Work request: Output only the stretch of the listing that starts at the line containing "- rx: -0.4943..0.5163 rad" and ends at the line containing "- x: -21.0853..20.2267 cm", reproduced exactly with both ends.

====== Data listing

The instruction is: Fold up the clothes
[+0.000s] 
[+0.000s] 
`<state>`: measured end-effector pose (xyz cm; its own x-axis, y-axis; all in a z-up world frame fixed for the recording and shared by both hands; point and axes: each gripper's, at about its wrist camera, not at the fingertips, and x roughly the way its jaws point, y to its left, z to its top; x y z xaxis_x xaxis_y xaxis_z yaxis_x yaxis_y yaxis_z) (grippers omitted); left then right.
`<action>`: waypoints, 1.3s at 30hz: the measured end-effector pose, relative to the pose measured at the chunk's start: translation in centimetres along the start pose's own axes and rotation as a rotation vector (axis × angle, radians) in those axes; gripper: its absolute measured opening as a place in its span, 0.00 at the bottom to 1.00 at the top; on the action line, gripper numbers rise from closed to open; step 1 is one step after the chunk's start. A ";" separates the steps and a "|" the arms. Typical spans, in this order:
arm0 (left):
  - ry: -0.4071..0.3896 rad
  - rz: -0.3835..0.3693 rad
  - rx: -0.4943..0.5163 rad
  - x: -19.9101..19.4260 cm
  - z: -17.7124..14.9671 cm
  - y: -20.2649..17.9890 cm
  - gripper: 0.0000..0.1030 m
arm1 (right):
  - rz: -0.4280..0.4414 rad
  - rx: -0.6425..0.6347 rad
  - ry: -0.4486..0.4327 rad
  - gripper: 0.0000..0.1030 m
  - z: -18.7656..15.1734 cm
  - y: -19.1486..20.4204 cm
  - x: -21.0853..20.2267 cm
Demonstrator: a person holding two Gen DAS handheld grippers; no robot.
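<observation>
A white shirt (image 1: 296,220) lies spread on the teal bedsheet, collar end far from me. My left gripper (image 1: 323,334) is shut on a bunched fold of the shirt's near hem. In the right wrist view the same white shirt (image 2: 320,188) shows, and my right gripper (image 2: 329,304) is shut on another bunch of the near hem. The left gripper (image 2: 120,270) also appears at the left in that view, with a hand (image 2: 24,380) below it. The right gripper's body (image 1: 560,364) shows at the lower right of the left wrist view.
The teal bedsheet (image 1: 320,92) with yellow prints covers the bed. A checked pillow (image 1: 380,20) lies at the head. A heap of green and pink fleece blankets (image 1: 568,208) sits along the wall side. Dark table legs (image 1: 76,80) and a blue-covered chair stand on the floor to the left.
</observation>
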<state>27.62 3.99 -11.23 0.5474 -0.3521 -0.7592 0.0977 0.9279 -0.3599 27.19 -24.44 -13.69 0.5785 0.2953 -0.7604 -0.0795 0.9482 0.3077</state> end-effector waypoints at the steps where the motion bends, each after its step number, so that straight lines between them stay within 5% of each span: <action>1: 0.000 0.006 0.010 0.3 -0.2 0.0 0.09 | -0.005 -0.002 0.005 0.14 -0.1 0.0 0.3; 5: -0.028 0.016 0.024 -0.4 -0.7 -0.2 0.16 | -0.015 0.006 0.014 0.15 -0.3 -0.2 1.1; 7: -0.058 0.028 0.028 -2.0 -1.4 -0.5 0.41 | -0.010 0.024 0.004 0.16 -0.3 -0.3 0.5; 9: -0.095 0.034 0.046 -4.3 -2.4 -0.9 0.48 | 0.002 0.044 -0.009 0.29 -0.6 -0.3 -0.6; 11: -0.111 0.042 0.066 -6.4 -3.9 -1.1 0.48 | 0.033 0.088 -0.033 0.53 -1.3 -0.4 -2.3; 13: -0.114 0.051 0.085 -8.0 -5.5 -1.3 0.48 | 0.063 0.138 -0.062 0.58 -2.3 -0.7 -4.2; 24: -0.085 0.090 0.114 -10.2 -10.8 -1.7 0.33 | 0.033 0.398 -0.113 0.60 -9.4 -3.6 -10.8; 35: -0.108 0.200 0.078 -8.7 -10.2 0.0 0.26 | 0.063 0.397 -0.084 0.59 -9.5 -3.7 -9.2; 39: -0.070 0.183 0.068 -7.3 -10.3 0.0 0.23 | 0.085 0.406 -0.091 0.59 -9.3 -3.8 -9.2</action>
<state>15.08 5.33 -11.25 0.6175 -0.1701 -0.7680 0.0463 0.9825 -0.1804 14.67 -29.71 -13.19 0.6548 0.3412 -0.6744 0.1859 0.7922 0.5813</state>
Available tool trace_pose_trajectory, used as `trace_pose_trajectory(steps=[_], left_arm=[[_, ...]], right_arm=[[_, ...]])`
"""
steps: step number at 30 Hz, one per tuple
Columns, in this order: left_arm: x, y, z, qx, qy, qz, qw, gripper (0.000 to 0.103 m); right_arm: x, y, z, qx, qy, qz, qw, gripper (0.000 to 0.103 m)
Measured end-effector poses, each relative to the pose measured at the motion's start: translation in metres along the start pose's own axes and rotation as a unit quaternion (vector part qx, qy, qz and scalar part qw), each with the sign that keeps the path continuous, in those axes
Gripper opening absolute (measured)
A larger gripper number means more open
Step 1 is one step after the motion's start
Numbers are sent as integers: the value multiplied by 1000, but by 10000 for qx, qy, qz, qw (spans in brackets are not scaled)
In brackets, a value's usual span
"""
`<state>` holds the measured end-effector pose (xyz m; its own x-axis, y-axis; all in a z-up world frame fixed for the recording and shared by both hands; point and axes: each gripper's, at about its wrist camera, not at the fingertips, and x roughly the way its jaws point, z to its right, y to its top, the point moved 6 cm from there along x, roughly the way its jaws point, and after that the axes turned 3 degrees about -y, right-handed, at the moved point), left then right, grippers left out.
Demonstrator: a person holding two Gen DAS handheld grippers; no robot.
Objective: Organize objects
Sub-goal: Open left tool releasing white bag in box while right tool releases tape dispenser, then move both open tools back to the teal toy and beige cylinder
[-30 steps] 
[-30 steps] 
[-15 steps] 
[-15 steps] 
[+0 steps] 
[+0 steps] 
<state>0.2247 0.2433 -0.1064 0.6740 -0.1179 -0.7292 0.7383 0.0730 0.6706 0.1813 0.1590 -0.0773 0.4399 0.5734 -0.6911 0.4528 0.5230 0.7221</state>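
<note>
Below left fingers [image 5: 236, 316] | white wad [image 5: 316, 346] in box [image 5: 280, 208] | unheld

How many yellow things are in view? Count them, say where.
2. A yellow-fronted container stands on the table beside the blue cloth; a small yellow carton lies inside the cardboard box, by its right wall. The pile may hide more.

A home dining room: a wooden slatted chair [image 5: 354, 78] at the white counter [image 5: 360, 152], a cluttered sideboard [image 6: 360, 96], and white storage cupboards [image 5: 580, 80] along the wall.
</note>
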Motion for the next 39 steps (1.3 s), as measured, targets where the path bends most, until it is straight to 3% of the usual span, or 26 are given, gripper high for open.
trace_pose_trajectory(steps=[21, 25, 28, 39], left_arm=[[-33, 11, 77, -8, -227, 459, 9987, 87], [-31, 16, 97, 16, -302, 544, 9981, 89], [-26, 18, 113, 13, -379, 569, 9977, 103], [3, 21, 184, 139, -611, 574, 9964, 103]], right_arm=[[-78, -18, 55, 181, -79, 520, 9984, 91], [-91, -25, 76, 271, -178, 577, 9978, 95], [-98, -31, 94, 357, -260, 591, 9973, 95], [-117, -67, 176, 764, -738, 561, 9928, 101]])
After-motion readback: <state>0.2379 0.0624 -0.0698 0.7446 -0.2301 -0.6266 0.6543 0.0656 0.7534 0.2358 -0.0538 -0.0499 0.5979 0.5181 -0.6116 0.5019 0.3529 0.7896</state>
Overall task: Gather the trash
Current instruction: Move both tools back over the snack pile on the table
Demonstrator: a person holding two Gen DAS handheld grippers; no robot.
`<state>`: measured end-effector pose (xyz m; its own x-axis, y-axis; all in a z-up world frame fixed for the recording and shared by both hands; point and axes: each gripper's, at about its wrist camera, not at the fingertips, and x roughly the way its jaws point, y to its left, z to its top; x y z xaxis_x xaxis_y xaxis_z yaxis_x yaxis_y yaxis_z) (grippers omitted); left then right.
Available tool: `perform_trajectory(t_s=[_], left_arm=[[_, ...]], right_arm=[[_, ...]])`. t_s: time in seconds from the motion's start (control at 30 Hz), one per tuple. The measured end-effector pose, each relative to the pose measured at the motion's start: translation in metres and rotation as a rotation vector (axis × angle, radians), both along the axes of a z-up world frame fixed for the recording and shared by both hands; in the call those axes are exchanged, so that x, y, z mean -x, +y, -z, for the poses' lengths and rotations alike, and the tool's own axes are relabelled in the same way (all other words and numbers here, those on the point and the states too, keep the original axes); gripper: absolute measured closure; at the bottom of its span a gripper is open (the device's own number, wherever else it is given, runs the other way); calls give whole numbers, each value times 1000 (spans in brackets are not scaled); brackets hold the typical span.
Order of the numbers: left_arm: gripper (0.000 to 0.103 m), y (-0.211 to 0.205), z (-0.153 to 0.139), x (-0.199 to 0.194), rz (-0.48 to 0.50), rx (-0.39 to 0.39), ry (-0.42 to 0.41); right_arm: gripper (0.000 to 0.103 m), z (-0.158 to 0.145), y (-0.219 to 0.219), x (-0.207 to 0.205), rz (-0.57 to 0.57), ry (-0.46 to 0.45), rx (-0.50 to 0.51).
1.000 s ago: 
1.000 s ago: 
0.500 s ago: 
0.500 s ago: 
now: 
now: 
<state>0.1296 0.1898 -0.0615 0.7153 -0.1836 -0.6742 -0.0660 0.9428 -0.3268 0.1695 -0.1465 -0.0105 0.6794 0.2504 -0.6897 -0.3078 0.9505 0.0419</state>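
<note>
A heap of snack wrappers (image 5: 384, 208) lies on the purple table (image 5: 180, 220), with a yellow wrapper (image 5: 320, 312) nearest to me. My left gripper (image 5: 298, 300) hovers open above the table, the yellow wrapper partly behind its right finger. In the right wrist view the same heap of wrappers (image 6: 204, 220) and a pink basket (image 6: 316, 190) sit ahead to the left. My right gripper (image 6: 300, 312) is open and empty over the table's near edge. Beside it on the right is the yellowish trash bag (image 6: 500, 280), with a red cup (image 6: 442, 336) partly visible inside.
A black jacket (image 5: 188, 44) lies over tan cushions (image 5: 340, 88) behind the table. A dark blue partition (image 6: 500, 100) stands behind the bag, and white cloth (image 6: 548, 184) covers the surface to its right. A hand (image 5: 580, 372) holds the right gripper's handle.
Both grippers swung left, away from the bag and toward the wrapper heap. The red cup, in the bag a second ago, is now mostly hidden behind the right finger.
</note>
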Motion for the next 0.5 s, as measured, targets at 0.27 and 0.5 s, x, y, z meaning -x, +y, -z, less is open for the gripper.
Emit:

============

Problem solution:
  - rx: -0.4943..0.5163 rad
  - x: -19.9101..19.4260 cm
  - z: -17.7124..14.9671 cm
  - y: -20.2649..17.9890 cm
  - gripper: 0.0000..0.1030 m
arm1 (right):
  - rz: -0.4280..0.4414 rad
  - rx: -0.6425..0.6347 rad
  - ry: -0.4486..0.4327 rad
  - gripper: 0.0000..0.1030 m
  - z: -18.7656..15.1734 cm
  - y: -19.1486..20.4204 cm
  - x: -21.0853..20.2267 cm

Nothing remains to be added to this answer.